Si Yajuan, Heeringa Steve, Johnson David, Little Roderick J A, Liu Wenshuo, Pfeffer Fabian, Raghunathan Trivellore
Research Assistant Professor, Survey Research Center, Institute for Social Research, University of Michigan, 426 Thompson St., Ann Arbor, MI 48104, USA.
Senior Research Scientist, Survey Research Center, Institute for Social Research, University of Michigan, 426 Thompson St., Ann Arbor, MI 48104, USA.
J Surv Stat Methodol. 2021 Oct 19;11(1):260-283. doi: 10.1093/jssam/smab038. eCollection 2023 Feb.
Multiple imputation (MI) is a popular and well-established method for handling missing data in multivariate data sets, but its practicality for use in massive and complex data sets has been questioned. One such data set is the Panel Study of Income Dynamics (PSID), a longstanding and extensive survey of household income and wealth in the United States. Missing data for this survey are currently handled using traditional hot deck methods because of the simple implementation; however, the univariate hot deck results in large random wealth fluctuations. MI is effective but faced with operational challenges. We use a sequential regression/chained-equation approach, using the software IVEware, to multiply impute cross-sectional wealth data in the 2013 PSID, and compare analyses of the resulting imputed data with those from the current hot deck approach. Practical difficulties, such as non-normally distributed variables, skip patterns, categorical variables with many levels, and multicollinearity, are described together with our approaches to overcoming them. We evaluate the imputation quality and validity with internal diagnostics and external benchmarking data. MI produces improvements over the existing hot deck approach by helping preserve correlation structures, such as the associations between PSID wealth components and the relationships between the household net worth and sociodemographic factors, and facilitates completed data analyses with general purposes. MI incorporates highly predictive covariates into imputation models and increases efficiency. We recommend the practical implementation of MI and expect greater gains when the fraction of missing information is large.

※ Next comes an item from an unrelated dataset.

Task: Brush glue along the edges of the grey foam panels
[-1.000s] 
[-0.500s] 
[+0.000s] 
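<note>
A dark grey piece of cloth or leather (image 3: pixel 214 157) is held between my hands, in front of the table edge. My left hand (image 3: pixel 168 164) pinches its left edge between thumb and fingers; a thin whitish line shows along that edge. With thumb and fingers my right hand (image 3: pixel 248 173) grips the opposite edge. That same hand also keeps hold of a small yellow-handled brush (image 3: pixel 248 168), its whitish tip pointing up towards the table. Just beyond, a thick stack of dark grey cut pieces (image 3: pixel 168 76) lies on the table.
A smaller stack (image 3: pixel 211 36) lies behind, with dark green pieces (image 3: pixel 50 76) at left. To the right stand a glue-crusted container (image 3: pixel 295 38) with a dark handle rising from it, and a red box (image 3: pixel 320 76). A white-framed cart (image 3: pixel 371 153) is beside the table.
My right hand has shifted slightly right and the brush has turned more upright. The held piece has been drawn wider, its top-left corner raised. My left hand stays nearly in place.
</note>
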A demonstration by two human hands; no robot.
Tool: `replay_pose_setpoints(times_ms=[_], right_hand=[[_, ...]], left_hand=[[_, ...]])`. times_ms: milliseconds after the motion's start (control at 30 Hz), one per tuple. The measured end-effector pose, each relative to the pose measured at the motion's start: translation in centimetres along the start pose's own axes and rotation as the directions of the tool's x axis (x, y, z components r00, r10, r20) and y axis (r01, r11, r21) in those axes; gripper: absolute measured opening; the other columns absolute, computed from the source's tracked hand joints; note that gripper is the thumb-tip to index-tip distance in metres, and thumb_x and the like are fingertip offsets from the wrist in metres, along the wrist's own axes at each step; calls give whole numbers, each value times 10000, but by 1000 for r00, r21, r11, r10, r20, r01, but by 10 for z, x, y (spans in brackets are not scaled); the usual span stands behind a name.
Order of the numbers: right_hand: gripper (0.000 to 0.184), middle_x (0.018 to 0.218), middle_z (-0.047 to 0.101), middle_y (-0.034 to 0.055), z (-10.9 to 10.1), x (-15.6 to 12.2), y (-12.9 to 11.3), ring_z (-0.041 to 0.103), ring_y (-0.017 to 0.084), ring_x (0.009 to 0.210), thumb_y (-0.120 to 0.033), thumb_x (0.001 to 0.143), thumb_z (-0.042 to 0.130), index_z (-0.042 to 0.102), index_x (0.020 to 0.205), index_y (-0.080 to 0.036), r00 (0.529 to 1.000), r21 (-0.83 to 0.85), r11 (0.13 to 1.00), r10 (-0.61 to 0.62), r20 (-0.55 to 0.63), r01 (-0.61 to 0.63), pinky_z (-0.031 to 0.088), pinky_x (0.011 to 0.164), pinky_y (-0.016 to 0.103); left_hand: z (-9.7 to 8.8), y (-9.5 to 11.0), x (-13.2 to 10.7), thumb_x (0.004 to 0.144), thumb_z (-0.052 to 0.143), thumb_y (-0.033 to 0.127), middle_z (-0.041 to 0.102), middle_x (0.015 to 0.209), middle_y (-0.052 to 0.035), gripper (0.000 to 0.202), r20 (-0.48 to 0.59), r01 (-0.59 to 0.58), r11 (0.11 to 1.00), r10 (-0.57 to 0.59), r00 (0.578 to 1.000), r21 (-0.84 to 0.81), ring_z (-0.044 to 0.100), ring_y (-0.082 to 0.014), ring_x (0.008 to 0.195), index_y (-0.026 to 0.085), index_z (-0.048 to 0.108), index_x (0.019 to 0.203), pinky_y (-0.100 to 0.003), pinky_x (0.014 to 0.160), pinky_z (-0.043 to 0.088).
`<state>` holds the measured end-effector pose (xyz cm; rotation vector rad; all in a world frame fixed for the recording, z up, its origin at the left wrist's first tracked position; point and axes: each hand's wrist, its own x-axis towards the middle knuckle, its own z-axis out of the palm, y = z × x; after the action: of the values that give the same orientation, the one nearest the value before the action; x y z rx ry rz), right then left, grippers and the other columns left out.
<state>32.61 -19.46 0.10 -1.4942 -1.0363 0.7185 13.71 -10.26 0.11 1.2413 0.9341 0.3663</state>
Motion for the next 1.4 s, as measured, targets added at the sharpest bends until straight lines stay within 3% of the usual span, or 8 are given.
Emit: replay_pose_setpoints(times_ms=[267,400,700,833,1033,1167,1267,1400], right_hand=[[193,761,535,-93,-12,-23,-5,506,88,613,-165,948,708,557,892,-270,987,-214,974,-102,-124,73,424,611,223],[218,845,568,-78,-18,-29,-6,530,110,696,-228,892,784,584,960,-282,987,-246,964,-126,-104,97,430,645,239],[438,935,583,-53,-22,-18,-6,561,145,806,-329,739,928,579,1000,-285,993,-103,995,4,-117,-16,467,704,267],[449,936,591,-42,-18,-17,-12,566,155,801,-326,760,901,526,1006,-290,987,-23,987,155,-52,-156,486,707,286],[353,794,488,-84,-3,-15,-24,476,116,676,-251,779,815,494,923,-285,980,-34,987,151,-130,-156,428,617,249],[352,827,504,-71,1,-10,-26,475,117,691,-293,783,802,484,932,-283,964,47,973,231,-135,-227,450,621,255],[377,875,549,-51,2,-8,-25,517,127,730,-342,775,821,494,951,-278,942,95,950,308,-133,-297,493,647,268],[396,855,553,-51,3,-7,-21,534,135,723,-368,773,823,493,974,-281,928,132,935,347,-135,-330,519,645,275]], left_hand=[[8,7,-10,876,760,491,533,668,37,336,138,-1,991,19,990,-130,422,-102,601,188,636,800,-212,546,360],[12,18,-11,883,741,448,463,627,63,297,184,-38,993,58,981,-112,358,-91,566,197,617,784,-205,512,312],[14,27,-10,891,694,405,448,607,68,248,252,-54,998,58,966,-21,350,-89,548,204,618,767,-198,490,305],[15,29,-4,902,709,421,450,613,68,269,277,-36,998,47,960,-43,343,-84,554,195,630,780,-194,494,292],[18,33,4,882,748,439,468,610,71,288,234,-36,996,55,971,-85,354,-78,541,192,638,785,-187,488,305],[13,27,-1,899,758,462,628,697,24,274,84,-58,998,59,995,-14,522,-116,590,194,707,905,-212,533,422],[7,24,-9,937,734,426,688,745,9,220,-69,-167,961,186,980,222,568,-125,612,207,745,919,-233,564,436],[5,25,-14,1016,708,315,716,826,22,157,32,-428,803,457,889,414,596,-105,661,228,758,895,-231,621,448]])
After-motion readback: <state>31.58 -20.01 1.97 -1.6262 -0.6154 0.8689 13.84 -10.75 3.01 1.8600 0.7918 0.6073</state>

多重填补(MI)是一种在多变量数据集中处理缺失数据的常用且成熟的方法,但其在大规模复杂数据集中的实用性受到了质疑。收入动态面板研究(PSID)就是这样一个数据集,它是美国一项关于家庭收入和财富的长期且广泛的调查。由于实施简单,该调查目前使用传统的热卡方法处理缺失数据;然而,单变量热卡会导致财富出现大幅随机波动。多重填补有效但面临操作挑战。我们使用顺序回归/链式方程方法,借助IVEware软件,对2013年PSID中的横截面财富数据进行多重填补,并将所得填补数据的分析结果与当前热卡方法的分析结果进行比较。文中描述了诸如变量非正态分布、跳答模式、具有多个层次的分类变量以及多重共线性等实际困难,以及我们克服这些困难的方法。我们通过内部诊断和外部基准数据评估填补质量和有效性。多重填补通过帮助保留相关结构(如PSID财富组成部分之间的关联以及家庭净资产与社会人口因素之间的关系),对现有的热卡方法做出了改进,并便于进行通用的完整数据分析。多重填补将高度预测性的协变量纳入填补模型并提高了效率。我们建议实际应用多重填补,并且预计当缺失信息比例较大时会有更大的收益。